2. Match delivery to the directive
Roughly:
- icon fonts ->
font-src - SVG/image URLs ->
img-src - inline styles affecting icons ->
style-src - external sprite fetches can get weird depending on implementation, so I avoid them unless I’ve tested the browser matrix carefully
If you need a refresher on directive behavior, the official CSP reference is at MDN Content Security Policy documentation, and I also like the directive breakdowns on CSP Guide.
3. Don’t “fix” the wrong directive
I’ve watched people loosen img-src while the actual block was font-src. Easy mistake, especially with SVG involved.
4. Prefer self-hosting over expanding trust
If the asset is static and belongs to your app, self-host it.

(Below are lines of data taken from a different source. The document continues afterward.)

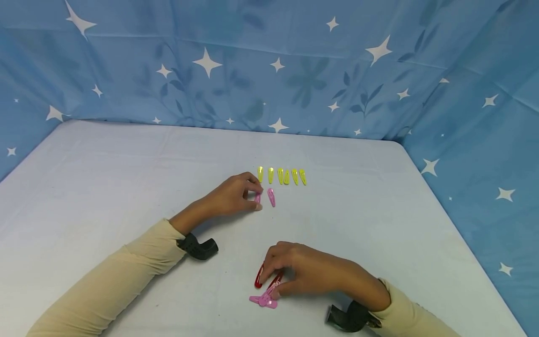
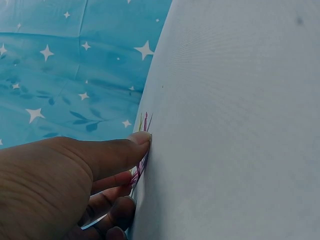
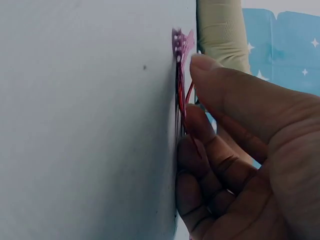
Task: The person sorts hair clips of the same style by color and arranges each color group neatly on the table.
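Clips in yellow (image 1: 280, 176) lie beyond left grip (image 1: 230, 196) pinching pink clip (image 1: 258, 198); state of right grip (image 1: 306, 269) unclear.

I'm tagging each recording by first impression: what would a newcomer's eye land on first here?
Likely the six yellow hair clips, lined up toward the far side of the white table. Just nearer, the left fingers are at one of two pink clips; nearer still, the right fingers are over red clips and a pink cluster. A star-patterned blue cloth hangs behind.
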Motion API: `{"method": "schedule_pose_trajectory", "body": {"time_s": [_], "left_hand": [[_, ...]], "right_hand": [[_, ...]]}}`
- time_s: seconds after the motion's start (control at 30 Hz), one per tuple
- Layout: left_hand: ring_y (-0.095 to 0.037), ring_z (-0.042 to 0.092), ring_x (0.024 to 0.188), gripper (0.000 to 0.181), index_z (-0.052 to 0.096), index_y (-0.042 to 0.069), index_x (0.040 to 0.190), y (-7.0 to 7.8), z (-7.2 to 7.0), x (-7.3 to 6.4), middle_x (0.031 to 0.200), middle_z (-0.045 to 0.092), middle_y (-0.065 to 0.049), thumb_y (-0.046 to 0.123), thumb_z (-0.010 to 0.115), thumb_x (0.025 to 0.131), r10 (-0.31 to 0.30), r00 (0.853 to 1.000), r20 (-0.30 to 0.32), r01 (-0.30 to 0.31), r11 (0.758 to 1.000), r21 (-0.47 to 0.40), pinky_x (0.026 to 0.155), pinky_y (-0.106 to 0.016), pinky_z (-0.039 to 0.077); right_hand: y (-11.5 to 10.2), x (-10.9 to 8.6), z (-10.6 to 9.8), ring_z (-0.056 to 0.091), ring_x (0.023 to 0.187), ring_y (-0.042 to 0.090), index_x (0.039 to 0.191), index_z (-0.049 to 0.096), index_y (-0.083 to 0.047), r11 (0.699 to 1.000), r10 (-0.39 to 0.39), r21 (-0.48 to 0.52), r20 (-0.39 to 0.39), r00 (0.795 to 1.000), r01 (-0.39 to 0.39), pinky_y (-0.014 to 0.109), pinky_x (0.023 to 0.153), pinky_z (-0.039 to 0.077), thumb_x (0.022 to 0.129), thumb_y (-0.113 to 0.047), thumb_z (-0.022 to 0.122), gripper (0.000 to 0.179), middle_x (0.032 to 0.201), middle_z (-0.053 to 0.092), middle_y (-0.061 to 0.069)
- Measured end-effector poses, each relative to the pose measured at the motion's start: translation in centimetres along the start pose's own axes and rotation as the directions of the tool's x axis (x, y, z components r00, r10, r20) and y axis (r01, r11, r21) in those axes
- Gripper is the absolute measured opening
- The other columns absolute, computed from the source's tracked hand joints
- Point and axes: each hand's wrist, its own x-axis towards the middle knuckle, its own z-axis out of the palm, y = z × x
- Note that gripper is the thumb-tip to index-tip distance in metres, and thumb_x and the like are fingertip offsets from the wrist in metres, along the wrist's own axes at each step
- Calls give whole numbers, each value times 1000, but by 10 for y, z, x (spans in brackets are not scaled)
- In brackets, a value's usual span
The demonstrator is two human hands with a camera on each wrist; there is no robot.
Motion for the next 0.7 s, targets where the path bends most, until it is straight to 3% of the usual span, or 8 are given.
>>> {"method": "schedule_pose_trajectory", "body": {"time_s": [0.2, 0.7], "left_hand": [[-14, 53, 79, 35, 72, 3, 113, 1, 0, 0, 114, 57, -5, 16, 80, 82, 1, 1000, 6, -1, 1000, -3, 73, -29, 46], [-14, 53, 78, 34, 73, 3, 112, 0, 1, 0, 113, 57, -3, 16, 80, 81, -21, 1000, -2, 21, 1000, -9, 72, -29, 46]], "right_hand": [[-4, -1, 3, 50, 100, -3, 105, 73, -23, 997, 6, -77, -9, 1000, -6, 17, 84, 44, 87, -19, 76, 19, 103, 58, -19], [-3, 0, 5, 48, 88, -2, 96, 74, -20, 990, -6, -143, -50, 999, -1, 15, 77, 43, 88, -15, 74, 10, 92, 57, -19]]}}
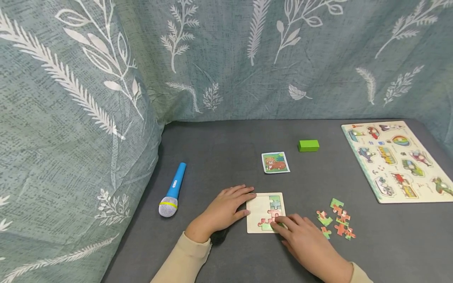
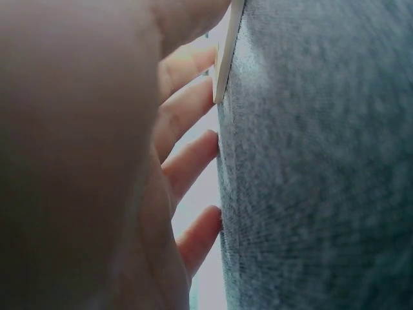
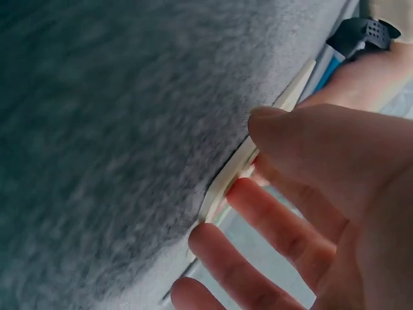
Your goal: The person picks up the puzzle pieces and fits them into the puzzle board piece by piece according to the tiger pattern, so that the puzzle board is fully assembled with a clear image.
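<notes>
Blue-green curtain (image 1: 226, 78) with white leaf prints (image 1: 257, 31), behind and along left; dark grey tabletop (image 1: 219, 157) below.

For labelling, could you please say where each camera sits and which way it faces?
Head: head-worn, facing forward and down at the jigsaw tray; left hand and right hand show.
Left wrist: worn there, facing left fingers and the tray.
Right wrist: worn there, facing right fingers and the tray.
Head and right wrist share the tray.

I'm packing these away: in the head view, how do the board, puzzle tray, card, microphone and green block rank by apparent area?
1. Board
2. Puzzle tray, partly covered
3. Card and microphone: too close to rank
4. Green block
</notes>
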Demonstrator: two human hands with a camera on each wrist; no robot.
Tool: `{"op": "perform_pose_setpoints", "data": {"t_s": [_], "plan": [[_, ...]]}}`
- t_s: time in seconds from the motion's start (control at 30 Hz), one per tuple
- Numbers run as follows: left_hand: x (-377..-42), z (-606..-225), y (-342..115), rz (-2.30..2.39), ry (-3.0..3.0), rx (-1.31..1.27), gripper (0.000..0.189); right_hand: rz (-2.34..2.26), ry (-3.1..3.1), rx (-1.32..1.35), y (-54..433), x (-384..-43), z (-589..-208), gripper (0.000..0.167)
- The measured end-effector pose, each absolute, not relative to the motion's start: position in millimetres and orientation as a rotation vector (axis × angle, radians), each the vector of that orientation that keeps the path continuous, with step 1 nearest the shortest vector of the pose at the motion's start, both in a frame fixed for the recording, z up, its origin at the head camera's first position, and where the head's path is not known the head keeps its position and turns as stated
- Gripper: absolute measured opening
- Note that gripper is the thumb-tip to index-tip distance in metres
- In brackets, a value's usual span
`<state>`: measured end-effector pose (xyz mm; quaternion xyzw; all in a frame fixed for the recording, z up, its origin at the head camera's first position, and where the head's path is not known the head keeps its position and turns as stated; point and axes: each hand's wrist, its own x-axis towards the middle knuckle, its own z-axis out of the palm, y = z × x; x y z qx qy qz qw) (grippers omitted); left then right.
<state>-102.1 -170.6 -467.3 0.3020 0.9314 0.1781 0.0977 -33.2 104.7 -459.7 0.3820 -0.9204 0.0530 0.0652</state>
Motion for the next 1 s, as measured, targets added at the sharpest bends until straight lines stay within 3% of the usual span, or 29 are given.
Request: {"op": "perform_pose_setpoints", "data": {"t_s": [0.47, 1.0], "plan": [[-102, -466, -172, 0.541, 2.749, 0.903, 0.054, 0.021, -2.694, 1.297, 108, -40, -461, 0.051], [-102, -467, -171, 0.509, 2.775, 0.918, 0.045, -0.086, -2.850, 1.137, 92, -17, -454, 0.044]]}}
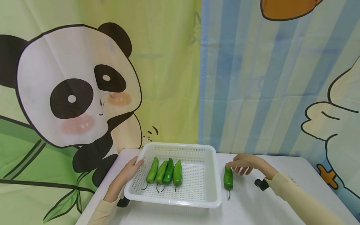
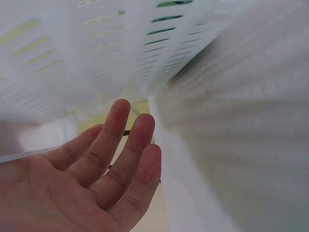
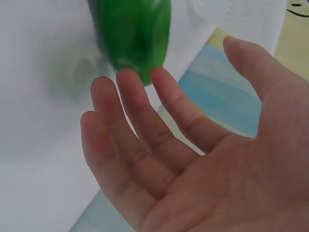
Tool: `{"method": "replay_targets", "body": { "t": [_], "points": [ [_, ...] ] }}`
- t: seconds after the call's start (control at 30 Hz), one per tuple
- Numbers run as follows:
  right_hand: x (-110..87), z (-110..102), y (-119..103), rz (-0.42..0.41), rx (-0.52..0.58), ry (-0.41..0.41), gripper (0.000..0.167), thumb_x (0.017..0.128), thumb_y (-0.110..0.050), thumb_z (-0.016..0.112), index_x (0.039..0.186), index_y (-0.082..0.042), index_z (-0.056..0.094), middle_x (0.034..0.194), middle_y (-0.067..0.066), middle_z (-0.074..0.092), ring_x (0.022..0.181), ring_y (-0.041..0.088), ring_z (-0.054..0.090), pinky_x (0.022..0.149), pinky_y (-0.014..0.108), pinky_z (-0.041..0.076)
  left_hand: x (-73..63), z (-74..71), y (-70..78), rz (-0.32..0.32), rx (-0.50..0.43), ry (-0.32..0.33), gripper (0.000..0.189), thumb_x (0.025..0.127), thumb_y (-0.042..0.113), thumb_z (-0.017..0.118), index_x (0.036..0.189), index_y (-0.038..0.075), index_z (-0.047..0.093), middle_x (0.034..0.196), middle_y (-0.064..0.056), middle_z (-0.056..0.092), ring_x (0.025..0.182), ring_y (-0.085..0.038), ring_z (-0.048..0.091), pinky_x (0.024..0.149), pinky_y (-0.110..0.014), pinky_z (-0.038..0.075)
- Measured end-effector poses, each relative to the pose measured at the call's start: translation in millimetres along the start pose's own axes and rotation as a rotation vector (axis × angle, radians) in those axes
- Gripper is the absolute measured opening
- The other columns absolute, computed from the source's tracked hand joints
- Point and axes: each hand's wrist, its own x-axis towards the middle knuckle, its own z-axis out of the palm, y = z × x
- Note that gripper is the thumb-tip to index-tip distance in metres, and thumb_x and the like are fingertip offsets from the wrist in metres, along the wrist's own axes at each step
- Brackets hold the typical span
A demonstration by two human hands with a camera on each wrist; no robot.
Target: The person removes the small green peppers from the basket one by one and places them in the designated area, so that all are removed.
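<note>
A white plastic basket (image 1: 174, 203) with slotted walls stands on the table, holding several long green peppers (image 1: 168, 171) side by side in its left half, stems toward me. My left hand (image 1: 132, 168) holds the basket's left rim, thumb over the top. In the left wrist view, the fingers (image 2: 137, 145) extend along the outer wall. Right of the basket another green pepper (image 1: 228, 178) lies on the table, its stem toward me. My right hand (image 1: 247, 163) is over its far end. In the right wrist view, loosely bent fingertips (image 3: 126, 77) meet the pepper's tip; the thumb stands apart.
The white table (image 1: 281, 200) reaches back to a hanging cloth (image 1: 230, 78) with a cartoon panda and blue stripes. A black strap piece (image 1: 262, 184) sits at the right wrist, and another (image 1: 123, 202) shows by the left wrist.
</note>
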Motion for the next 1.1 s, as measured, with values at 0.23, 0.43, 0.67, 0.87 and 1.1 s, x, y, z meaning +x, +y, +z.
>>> {"method": "replay_targets", "body": {
  "t": [0.23,0.43,0.67,0.87,1.1],
  "points": [
    [-11.3,-9,-19,-0.054,-0.034,-0.021,0.052,0.095,-0.052,0.063,0.109,-0.002,0.066,0.105,0.014,0.070,0.091,0.030,0.070,0.080,0.045,0.062,-0.1,1.1,0.3,-0.015,-0.021,0.012,0.053,0.109,0.037,0.042,0.154,0.011,0.036,0.135,-0.029,0.059,0.093,-0.031,0.074,0.070,-0.043,0.065],
    [-22.4,-14,-42,-0.088,-0.084,-0.002,0.043,0.094,-0.052,0.065,0.099,-0.009,0.068,0.099,0.009,0.069,0.087,0.026,0.069,0.074,0.039,0.061,0.2,1.0,0.6,-0.002,-0.003,0.005,0.054,0.109,0.037,0.040,0.154,0.009,0.033,0.135,-0.031,0.058,0.093,-0.032,0.074,0.070,-0.043,0.065],
    [-32.3,-24,-68,-0.167,-0.129,-0.013,0.039,0.095,-0.051,0.064,0.094,-0.013,0.068,0.099,0.007,0.070,0.089,0.023,0.068,0.075,0.038,0.061,-0.1,0.3,-0.2,-0.004,0.003,0.014,0.054,0.109,0.038,0.041,0.154,0.008,0.035,0.133,-0.030,0.060,0.090,-0.031,0.075,0.068,-0.043,0.065],
    [-37.4,-25,-92,-0.189,-0.153,-0.025,0.039,0.094,-0.052,0.064,0.092,-0.013,0.067,0.100,0.006,0.070,0.091,0.023,0.068,0.078,0.038,0.060,0.8,0.7,-1.2,-0.005,0.007,0.014,0.054,0.108,0.038,0.042,0.153,0.009,0.035,0.132,-0.029,0.061,0.089,-0.030,0.075,0.066,-0.042,0.065],
    [-36.8,-12,-113,-0.216,-0.145,-0.036,0.042,0.094,-0.053,0.064,0.099,-0.012,0.068,0.099,0.002,0.070,0.094,0.020,0.068,0.081,0.036,0.059,0.9,0.7,-1.6,-0.016,0.011,0.018,0.053,0.109,0.038,0.042,0.154,0.010,0.035,0.132,-0.029,0.061,0.088,-0.030,0.075,0.067,-0.042,0.065]
  ]
}}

That applies doubly to icons.
The result
After the cleanup:
- no more missing Evergreen icons in production
- no extra third-party origin added to
font-src - simpler rendering path
- easier accessibility work because SVGs can be labeled or hidden correctly
- fewer “works on my machine” differences between local and prod
The biggest win wasn’t just that the icons came back. It was that the CSP became easier to reason about.
That’s usually the real goal with CSP. Not maximum strictness for bragging rights. Just a policy that matches how your frontend actually loads things.
If your Evergreen icons are still font-based, my blunt advice is this: self-host them now, then plan a move to SVG. It’ll save you from a lot of avoidable CSP nonsense.